From first line to last, transcribe the listing exactly and skip any image.

+--

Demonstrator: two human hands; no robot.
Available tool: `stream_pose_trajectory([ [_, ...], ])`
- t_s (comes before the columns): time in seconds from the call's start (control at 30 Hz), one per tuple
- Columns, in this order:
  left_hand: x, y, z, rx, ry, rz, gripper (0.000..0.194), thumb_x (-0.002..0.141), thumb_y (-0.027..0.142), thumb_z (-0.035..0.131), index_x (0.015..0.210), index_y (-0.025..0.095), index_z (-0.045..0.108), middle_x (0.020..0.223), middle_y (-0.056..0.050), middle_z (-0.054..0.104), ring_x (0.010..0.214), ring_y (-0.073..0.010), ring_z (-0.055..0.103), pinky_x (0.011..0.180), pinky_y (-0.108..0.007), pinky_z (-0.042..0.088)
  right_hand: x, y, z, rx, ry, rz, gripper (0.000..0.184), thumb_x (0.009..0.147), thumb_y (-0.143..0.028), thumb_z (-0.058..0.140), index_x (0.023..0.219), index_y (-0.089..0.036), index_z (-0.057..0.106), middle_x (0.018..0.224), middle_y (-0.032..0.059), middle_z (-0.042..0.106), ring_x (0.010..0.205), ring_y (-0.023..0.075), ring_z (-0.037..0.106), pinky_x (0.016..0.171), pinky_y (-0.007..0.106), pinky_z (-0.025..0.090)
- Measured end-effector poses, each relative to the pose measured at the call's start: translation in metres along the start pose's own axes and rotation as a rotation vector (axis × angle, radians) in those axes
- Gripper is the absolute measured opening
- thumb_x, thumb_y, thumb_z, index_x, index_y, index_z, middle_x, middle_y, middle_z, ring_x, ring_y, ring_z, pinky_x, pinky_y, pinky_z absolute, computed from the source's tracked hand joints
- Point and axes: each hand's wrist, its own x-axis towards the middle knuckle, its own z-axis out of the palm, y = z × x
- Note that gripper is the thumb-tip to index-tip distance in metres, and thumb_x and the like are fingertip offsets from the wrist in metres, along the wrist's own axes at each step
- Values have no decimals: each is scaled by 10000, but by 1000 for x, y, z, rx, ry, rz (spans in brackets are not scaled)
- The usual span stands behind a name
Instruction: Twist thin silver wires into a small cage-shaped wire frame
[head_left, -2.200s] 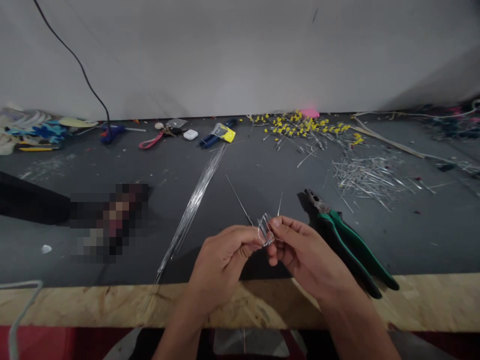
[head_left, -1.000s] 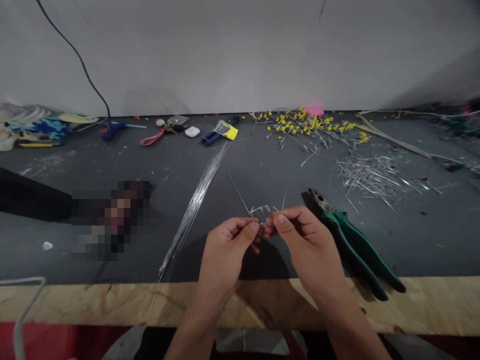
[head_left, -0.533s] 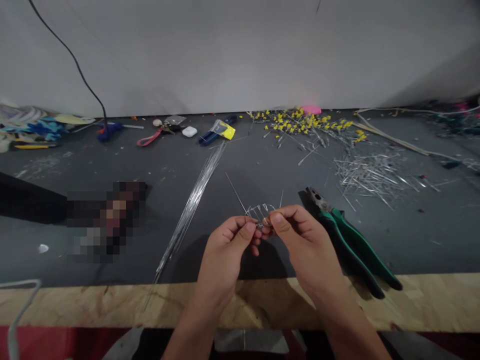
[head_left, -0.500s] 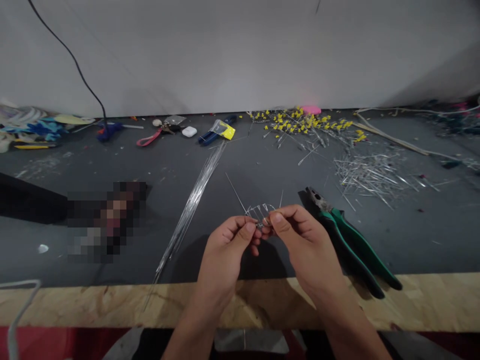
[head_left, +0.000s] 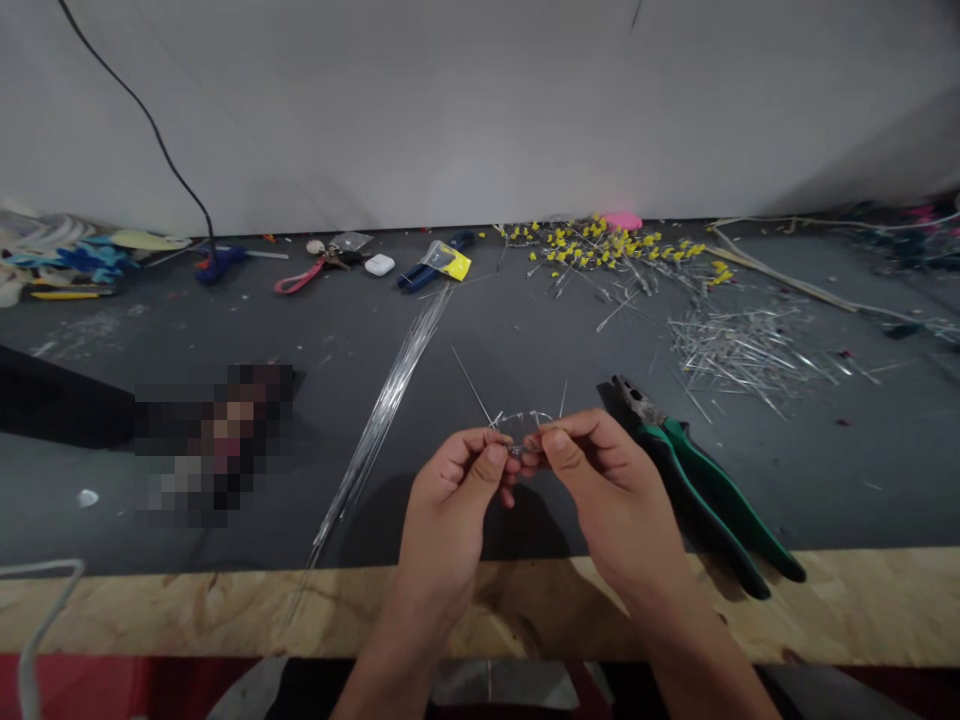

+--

▶ **Solution for this task**:
Demonstrator: two human hands; no robot.
Available tool: `stream_pose_trajectory([ [_, ...], ])`
- t_s (comes before the columns): time in seconds from the call's start (control at 30 Hz), one per tuple
- Columns, in this order:
  left_hand: x, y, z, rx, ry, rz, gripper (0.000..0.194), thumb_x (-0.002..0.141), thumb_y (-0.027..0.142), thumb_z (-0.035..0.131), index_x (0.015..0.210), index_y (-0.025..0.095), index_z (-0.045..0.108), middle_x (0.020..0.223), middle_y (-0.056..0.050), middle_z (-0.054..0.104), ring_x (0.010..0.214), ring_y (-0.073..0.010), ring_z (-0.055..0.103), pinky_x (0.011..0.180), pinky_y (-0.108..0.007), pinky_z (-0.042..0.088)
  right_hand: x, y, z, rx, ry, rz, gripper (0.000..0.184), thumb_x (0.009..0.147), thumb_y (-0.143..0.028), thumb_z (-0.058..0.140), index_x (0.023..0.219), index_y (-0.089..0.036), index_z (-0.057..0.106), middle_x (0.018..0.224), middle_y (-0.032..0.059), middle_z (-0.042..0.106), ring_x (0.010..0.205), ring_y (-0.023..0.075), ring_z (-0.037..0.106), pinky_x (0.016..0.171), pinky_y (-0.007..0.106), pinky_z (-0.025..0.090)
- Measured end-effector poses, each relative to the pose measured at the call's start: translation in metres along the start pose's own axes and rotation as a rotation vector (axis × angle, radians) in those axes
- Gripper is the absolute measured opening
- thumb_x, thumb_y, thumb_z, index_x, index_y, index_z, middle_x, middle_y, middle_z, ring_x, ring_y, ring_z, pinky_x, pinky_y, pinky_z absolute, computed from the source's tracked hand joints
- Point and axes: each hand's wrist, its own x-axis towards the middle knuckle, its own z-axis out of the palm, y = z × x
- Note that gripper is the thumb-tip to index-tip distance in metres, and thumb_x and the like are fingertip offsets from the wrist in metres, along the wrist's own axes at each step
- Values have no decimals: each is scaled by 10000, but by 1000 for x, y, z, rx, ry, rz (spans in brackets are not scaled)
- The usual span stands behind a name
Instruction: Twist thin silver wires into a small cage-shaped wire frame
[head_left, -2.200s] 
[head_left, -1.000s] 
[head_left, -0.533s] 
[head_left, -0.500s] 
[head_left, +0.000s] 

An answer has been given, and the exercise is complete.